As doenças psiquiátricas estavam presentes em 80% a 90% dos pacientes que cometeram suicídio. Tratar, principalmente, os transtornos do humor é uma forma de prevenção. Outros fatores associados ao comportamento suicida são: abuso de bebidas alcoólicas e de drogas, e acesso a meios letais, como armas de fogo. A impulsividade também é um fator bastante importante neste cenário. Diversas organizações determinam que a restrição aos meios letais, ou seja, dificultar o acesso dos pacientes a esses meios, sejam incluídas nas estratégias de prevenção ao suicídio. Nos Estados Unidos, a arma de fogo é o meio mais comum para o suicídio, além de ser o mais letal, chegando a quase 91% de efetividade, seguido de afogamento (84%) e enforcamento (82%).

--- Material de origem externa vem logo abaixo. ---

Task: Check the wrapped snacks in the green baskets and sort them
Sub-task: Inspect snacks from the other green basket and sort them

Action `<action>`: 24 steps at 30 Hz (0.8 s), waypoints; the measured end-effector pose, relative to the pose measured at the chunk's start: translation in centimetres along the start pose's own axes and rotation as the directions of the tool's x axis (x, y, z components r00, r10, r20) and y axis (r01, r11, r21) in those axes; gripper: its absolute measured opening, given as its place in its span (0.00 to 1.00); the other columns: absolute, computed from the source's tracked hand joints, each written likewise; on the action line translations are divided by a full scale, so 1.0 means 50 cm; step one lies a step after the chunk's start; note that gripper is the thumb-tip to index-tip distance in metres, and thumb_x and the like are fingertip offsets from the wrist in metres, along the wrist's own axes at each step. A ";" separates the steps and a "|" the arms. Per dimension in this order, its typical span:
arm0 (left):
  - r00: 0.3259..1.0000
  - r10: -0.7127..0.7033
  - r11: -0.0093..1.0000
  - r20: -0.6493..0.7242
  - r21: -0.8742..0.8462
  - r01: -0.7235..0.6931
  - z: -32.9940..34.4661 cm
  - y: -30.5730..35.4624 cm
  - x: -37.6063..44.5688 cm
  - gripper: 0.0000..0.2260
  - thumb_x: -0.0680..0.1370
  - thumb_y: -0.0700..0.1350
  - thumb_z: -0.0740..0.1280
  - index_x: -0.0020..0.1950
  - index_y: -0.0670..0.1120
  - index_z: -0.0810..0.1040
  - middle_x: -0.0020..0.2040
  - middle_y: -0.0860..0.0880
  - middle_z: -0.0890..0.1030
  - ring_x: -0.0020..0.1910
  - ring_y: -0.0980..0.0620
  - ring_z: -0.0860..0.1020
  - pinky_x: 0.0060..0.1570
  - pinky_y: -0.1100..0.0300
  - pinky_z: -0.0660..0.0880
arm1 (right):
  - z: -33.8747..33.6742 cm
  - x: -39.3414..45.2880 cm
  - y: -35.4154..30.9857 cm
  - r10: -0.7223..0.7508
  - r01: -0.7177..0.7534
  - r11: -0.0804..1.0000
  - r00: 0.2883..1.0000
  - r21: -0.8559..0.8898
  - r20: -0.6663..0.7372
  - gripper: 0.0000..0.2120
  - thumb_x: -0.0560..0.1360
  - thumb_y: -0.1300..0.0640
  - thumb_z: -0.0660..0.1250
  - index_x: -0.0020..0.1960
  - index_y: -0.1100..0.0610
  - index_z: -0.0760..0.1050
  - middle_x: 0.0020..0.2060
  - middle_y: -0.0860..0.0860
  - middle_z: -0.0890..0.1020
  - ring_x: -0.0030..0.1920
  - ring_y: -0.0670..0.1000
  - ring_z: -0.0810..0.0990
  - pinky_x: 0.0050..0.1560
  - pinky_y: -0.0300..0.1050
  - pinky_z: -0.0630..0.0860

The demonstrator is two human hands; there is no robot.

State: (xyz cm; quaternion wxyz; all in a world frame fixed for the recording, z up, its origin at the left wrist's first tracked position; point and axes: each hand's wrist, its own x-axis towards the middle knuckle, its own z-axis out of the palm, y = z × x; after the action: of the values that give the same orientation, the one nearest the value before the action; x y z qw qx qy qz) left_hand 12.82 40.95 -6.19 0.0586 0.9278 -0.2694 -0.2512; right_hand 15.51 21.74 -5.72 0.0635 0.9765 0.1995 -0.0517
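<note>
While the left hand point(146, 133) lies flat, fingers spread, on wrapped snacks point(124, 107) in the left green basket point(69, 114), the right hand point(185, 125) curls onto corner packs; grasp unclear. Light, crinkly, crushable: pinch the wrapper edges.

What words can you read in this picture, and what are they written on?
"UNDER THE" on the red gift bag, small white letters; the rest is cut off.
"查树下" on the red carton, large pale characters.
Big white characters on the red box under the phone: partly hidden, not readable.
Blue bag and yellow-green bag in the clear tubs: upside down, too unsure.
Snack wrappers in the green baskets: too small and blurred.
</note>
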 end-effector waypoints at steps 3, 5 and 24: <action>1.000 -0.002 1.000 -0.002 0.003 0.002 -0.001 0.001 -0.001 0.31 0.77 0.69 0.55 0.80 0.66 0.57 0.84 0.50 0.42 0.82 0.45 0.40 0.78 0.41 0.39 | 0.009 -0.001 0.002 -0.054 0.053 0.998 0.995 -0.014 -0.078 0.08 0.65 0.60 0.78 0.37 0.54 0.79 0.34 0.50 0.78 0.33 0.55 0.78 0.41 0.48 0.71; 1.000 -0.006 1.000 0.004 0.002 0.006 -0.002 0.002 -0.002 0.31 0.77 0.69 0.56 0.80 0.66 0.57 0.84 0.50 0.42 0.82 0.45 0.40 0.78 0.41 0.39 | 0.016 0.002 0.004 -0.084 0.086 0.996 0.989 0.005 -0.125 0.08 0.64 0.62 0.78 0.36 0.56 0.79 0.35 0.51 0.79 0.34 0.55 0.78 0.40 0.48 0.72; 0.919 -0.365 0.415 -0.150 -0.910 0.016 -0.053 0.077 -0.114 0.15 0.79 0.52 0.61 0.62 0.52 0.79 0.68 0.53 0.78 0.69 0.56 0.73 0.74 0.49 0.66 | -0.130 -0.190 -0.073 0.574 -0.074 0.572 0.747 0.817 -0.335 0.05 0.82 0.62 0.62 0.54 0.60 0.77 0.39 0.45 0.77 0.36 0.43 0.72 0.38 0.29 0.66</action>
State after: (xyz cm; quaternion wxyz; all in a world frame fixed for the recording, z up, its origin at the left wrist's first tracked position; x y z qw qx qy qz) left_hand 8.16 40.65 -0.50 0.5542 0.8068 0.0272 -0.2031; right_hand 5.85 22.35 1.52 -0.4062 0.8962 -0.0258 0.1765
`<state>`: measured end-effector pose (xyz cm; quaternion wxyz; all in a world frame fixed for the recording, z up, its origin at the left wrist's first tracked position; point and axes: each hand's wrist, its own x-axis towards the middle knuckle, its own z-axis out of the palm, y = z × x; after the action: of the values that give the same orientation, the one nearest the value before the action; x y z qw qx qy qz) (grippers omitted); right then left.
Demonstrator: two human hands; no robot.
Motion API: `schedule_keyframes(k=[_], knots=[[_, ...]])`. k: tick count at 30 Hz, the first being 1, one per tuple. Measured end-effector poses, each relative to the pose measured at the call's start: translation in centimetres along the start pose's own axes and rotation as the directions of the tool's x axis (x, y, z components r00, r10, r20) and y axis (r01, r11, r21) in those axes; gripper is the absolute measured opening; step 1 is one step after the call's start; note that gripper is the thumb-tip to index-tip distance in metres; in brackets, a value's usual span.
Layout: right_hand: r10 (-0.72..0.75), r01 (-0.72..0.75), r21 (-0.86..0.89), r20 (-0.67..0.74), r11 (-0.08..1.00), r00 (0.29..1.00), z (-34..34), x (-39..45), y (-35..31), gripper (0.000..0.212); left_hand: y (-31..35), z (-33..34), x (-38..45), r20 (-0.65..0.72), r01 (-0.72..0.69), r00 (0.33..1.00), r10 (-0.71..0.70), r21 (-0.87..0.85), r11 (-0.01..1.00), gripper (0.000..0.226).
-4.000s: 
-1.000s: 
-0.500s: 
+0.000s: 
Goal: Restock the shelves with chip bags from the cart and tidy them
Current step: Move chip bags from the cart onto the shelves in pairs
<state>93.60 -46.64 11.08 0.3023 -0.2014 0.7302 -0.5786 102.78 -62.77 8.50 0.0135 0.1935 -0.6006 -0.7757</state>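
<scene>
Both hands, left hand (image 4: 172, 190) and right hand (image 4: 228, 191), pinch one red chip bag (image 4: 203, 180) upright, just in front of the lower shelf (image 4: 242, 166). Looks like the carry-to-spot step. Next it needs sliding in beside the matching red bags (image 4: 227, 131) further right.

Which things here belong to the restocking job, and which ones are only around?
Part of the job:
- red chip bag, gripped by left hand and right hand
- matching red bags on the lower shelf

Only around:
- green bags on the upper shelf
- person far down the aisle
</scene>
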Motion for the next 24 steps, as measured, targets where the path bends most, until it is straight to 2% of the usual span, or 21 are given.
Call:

Um estudo fez uma análise retrospectiva em todos os 6.196 suicídios no estado de Maryland, nos EUA, entre 2003 e 2015, e concluiu que a prevalência do suicídio em áreas rurais foi maior onde as armas são ainda mais acessíveis (IRR = 1,66; IC de 95%, de 1,20 a 2,31). Na região rural, os suicídios por outros meios não foram mais prevalentes do que na urbana.

A restrição do acesso aos meios letais é extremamente importante para esses pacientes, pois a ideação suicida muitas vezes passa e não é concretizada se não houver um meio letal à disposição. Muitos países utilizam políticas de restrição a meios leitais; em alguns países asiáticos o acesso a pesticidas é dificultado, e na Austrália dificulta-se o acesso a barbitúricos. Em vários países são instaladas cercas de proteção em lugares altos com índice elevado de quedas, como no edifício Empire State, em Nova York, e na Torre Eiffel, em Paris. E, diversos países restringem o acesso às armas de fogo.

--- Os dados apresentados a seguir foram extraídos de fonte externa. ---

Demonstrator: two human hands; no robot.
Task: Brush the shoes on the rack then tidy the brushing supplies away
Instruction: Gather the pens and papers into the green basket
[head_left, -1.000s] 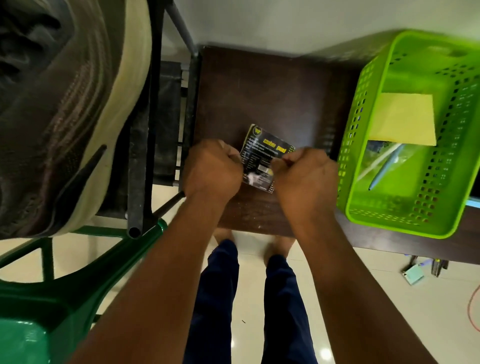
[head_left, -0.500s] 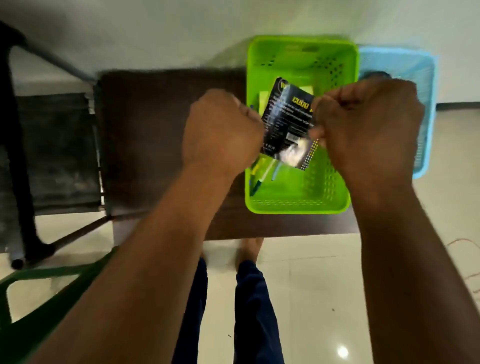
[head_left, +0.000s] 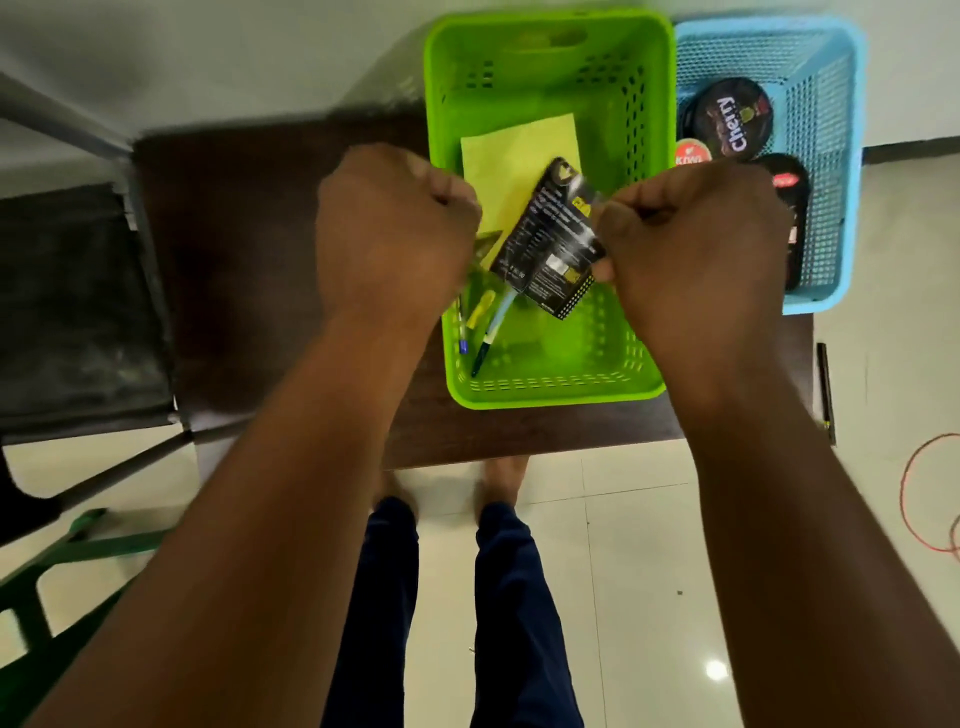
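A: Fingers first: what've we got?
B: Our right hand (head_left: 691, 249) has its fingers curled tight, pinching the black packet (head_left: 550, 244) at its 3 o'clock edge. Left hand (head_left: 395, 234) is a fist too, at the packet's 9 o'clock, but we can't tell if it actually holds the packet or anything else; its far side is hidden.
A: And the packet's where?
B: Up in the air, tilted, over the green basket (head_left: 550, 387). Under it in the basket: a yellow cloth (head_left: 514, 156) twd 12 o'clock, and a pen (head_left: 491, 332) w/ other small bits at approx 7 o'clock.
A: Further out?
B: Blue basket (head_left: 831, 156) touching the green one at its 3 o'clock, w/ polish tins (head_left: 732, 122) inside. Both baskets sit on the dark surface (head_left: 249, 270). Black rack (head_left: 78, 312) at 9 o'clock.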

A substituição do método usado para o suicídio sempre pode ocorrer, mas em relação às armas de fogo, essa substituição será sempre por um meio menos letal, o que aumenta a chance de sobrevivência. Pacientes com doenças psiquiátricas deveriam ter o acesso às armas ainda mais dificultado. Um dos modelos que vem sendo utilizado para dificultar o acesso de pessoas com ideação suicida é justamente o do Brasil, além do Canadá, Austrália e Nova Zelândia. Mesmo nos EUA, as taxas de suicídio nos estados com políticas de acesso mais restritivas (idade mínima de 21 anos) são menores.

Entre 36 países desenvolvidos, apenas os EUA apresentam alta mortalidade por armas de fogo, além da maior proporção de suicídios, também por armas de fogo. Nos EUA, as armas de fogo são mais utilizadas para suicídios do que para homicídios. O risco de suicídio é maior nos estados com mais proprietários de armas do que nos estados com menos proprietários de armas de fogo.

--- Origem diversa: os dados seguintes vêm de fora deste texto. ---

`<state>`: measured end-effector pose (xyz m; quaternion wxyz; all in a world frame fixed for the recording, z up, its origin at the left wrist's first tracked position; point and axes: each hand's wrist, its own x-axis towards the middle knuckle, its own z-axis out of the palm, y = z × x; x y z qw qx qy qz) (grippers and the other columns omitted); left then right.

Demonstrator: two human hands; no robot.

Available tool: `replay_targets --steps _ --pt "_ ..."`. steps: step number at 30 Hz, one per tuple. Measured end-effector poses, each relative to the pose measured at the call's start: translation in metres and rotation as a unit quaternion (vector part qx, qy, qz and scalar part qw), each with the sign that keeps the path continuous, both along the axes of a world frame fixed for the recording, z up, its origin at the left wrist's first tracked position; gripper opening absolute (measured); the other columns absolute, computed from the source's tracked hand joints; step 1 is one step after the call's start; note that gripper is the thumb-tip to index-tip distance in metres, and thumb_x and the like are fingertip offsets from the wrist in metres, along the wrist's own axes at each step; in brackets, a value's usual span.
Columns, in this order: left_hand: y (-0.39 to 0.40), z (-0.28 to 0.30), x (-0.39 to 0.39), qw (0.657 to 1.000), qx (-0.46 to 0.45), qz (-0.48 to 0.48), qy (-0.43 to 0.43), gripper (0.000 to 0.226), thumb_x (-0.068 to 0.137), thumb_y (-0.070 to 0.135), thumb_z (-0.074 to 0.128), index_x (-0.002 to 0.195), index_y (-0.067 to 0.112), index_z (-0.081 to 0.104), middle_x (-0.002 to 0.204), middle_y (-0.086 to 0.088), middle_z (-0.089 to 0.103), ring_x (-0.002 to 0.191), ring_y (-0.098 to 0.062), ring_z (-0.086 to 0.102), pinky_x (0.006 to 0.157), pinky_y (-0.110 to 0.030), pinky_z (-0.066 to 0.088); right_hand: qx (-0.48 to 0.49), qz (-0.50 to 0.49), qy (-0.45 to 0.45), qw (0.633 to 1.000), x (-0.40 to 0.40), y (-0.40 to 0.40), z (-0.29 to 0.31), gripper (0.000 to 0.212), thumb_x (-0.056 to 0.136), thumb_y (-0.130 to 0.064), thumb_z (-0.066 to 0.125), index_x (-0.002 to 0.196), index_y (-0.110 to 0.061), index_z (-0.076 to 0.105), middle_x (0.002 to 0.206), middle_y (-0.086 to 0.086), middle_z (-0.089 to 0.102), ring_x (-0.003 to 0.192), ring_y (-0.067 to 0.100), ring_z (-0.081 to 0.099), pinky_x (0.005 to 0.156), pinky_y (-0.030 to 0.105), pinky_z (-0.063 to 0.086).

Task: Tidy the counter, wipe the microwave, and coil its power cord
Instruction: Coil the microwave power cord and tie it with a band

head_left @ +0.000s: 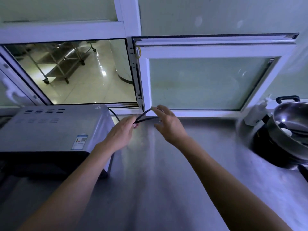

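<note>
A grey microwave [50, 129] with a black front stands at the left on the steel counter [166, 172]. Its black power cord [145, 115] comes from behind the microwave's far right corner and forms a narrow loop near the window sill. My left hand [121, 132] pinches the near end of that loop. Just right of it, my right hand [168, 124] reaches to the loop's far end with spread fingers, the index fingertip and thumb at the cord.
A steel pot [290, 129] on a black cooker stands at the right counter edge, with a white pump bottle [257, 112] behind it. White-framed windows line the back; the left pane [75, 70] looks into another room with steel racks.
</note>
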<state>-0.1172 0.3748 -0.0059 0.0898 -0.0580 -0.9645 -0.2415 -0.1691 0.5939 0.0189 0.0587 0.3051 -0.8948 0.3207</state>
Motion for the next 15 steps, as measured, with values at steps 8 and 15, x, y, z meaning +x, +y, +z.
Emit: replay_targets --steps 8,15 --pt "0.014 0.003 0.004 0.999 -0.031 0.011 0.002 0.015 0.105 0.018 0.040 0.094 0.027 0.046 0.092 0.012 0.051 0.079 -0.003 0.050 0.059 -0.027 0.041 0.067 0.034 0.053 0.996 -0.013 -0.008 -0.014 0.020 0.097 -0.016 0.056 0.114 -0.005 0.058 0.102 0.015 0.055 0.091 0.038 0.056 0.062 0.035 0.033" --pt "0.026 0.003 0.004 0.998 0.033 0.049 0.020 0.016 0.106 0.018 0.040 0.103 0.029 0.051 0.091 0.019 0.051 0.082 0.009 0.048 0.063 -0.011 0.035 -0.021 0.044 -0.008 0.999 -0.020 -0.011 -0.022 0.010 0.097 -0.016 0.057 0.099 -0.007 0.059 0.084 -0.001 0.046 0.071 0.029 0.050 0.060 0.032 0.031"
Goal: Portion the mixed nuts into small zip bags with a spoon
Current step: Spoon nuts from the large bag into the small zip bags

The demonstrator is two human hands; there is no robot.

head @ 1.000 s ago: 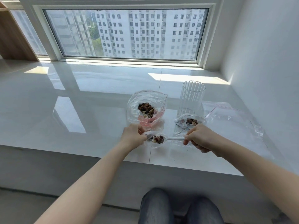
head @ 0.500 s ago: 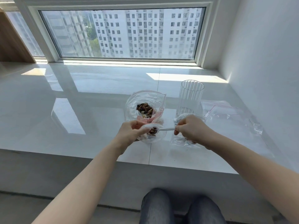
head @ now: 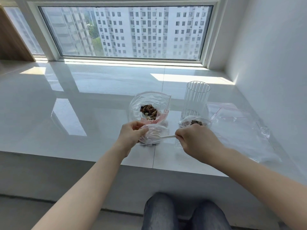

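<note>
On the glossy white bench (head: 83, 100) a ribbed clear glass (head: 196, 98) stands behind a filled small bag (head: 194, 122). Flat empty bags (head: 239, 130) lie to its right, thin and wrinkled. The big open bag (head: 149, 105) holds brown mixed nuts (head: 149, 110). Just in front of it, the left hand (head: 131, 135) pinches the rim of a small zip bag (head: 153, 135). The right hand (head: 197, 141) grips the white spoon (head: 167, 136), whose bowl is inside this bag, blurred by the plastic.

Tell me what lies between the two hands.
In the head view, the white spoon spans the gap: the right hand grips its handle, and its bowl end sits inside the small zip bag held by the left hand.
</note>
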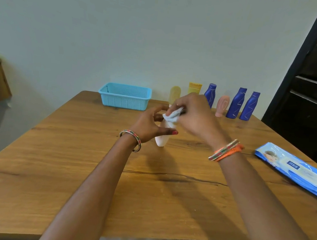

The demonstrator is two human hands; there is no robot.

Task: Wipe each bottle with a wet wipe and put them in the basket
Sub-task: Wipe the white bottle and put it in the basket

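One white bottle (161,139) is held above the bench (72,160) in the left hand (149,126), while the right hand (193,113) presses a wipe (171,116) on its top. Six bottles (234,103) stand beyond the right hand, the basket (124,96) beyond the left, and the wipes pack (294,169) lies right of the right hand.

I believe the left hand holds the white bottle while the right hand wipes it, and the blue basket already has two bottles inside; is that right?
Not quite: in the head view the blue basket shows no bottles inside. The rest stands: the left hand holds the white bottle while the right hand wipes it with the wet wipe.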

O suicídio deve ser tratado como um problema de saúde pública. Hoje, o Brasil tem uma política em relação à posse de armas que está entre as mais protetivas que existem. Devemos discutir com seriedade, no meio médico, a proposta de flexibilização da posse de armas de fogo. A legislação dos EUA é a mais flexível do mundo e seus índices de suicídio são bastante altos, sem contar com os atiradores que causam centenas de mortes em locais públicos. Um país como o Brasil terá condições de controlar todo esse comércio?